Task brief
Please transcribe the lines below exactly, and leave every image behind.

Provided data
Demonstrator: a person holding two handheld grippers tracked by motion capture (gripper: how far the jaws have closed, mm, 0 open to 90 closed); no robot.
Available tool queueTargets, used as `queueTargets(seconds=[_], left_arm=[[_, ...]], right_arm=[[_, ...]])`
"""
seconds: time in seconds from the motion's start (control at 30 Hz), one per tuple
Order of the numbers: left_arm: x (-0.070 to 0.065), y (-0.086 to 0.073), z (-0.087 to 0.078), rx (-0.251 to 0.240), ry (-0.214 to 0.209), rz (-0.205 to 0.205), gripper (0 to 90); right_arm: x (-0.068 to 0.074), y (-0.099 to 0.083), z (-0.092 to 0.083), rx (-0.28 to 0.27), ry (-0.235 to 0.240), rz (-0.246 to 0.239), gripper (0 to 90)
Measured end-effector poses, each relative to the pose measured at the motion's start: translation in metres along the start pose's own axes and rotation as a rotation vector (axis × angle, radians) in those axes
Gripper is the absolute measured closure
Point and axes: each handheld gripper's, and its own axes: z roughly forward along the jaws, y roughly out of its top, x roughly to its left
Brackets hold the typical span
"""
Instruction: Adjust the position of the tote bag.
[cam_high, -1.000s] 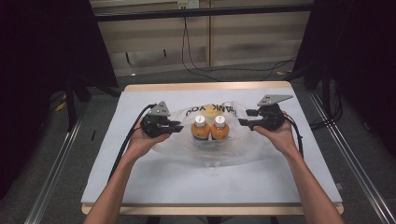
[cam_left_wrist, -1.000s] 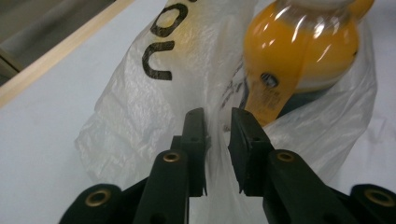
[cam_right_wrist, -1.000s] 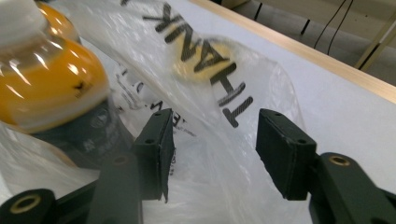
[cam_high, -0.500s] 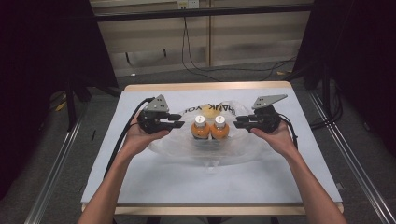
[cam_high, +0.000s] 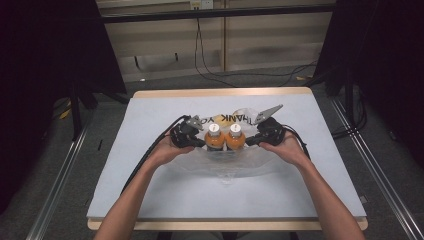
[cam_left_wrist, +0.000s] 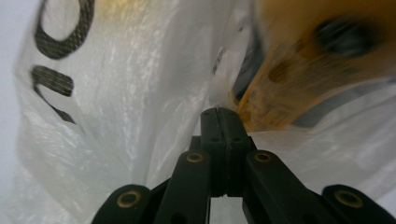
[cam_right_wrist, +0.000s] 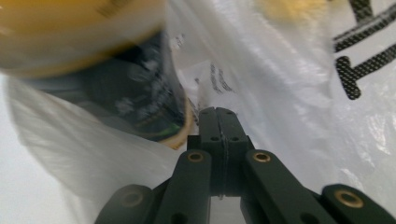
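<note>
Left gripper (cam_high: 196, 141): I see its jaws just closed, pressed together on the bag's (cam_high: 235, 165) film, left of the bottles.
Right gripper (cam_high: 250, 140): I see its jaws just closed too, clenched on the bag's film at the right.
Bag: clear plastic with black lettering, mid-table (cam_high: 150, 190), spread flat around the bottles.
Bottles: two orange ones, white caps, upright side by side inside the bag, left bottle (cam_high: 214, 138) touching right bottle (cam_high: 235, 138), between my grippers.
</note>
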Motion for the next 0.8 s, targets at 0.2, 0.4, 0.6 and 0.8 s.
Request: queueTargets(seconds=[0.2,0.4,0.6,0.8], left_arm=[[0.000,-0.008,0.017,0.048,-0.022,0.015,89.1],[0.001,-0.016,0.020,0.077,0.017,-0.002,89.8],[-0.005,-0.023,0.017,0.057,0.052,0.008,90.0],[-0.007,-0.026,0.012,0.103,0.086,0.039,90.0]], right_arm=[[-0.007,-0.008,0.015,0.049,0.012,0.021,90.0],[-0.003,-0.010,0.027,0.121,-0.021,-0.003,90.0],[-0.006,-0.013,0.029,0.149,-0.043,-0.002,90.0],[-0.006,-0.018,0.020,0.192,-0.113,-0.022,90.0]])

Result of the exercise
Demonstrator: a person holding two handheld grippers tracked by motion capture (gripper: how far the jaws have closed, mm, 0 open to 90 closed); no robot.
Available tool queueTargets, used as `queueTargets(seconds=[_], left_arm=[[_, ...]], right_arm=[[_, ...]])`
"""
seconds: time in seconds from the motion's start (control at 30 Hz), one per tuple
Order of the numbers: left_arm: x (-0.070 to 0.065), y (-0.086 to 0.073), z (-0.087 to 0.078), rx (-0.251 to 0.240), ry (-0.214 to 0.209), rz (-0.205 to 0.205), gripper (0 to 90); right_arm: x (-0.068 to 0.074), y (-0.099 to 0.083), z (-0.092 to 0.083), rx (-0.28 to 0.27), ry (-0.235 to 0.240), rz (-0.246 to 0.239), gripper (0 to 90)
Measured end-effector poses, each relative to the pose measured at the motion's start: translation in metres along the start pose's own axes and rotation as a rotation vector (axis × angle, radians) in those axes
Gripper is the absolute measured closure
Point and axes: each handheld gripper's, and its own axes: z roughly forward along the jaws, y roughly out of its top, x roughly to its left
Brackets hold the typical span
"""
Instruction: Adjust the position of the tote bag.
[cam_high, -1.000s] 
[cam_left_wrist, -1.000s] 
[cam_right_wrist, -1.000s] 
[cam_high, -0.500s] 
[cam_high, +0.000s] 
[cam_left_wrist, +0.000s] 
[cam_right_wrist, +0.000s] 
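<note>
Left gripper (cam_high: 196, 141): I see its jaws just closed, pressed together on the bag's (cam_high: 235, 165) film, left of the bottles.
Right gripper (cam_high: 250, 140): I see its jaws just closed too, clenched on the bag's film at the right.
Bag: clear plastic with black lettering, mid-table (cam_high: 150, 190), spread flat around the bottles.
Bottles: two orange ones, white caps, upright side by side inside the bag, left bottle (cam_high: 214, 138) touching right bottle (cam_high: 235, 138), between my grippers.
</note>
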Motion for the next 0.8 s, targets at 0.2, 0.4, 0.6 and 0.8 s.
Request: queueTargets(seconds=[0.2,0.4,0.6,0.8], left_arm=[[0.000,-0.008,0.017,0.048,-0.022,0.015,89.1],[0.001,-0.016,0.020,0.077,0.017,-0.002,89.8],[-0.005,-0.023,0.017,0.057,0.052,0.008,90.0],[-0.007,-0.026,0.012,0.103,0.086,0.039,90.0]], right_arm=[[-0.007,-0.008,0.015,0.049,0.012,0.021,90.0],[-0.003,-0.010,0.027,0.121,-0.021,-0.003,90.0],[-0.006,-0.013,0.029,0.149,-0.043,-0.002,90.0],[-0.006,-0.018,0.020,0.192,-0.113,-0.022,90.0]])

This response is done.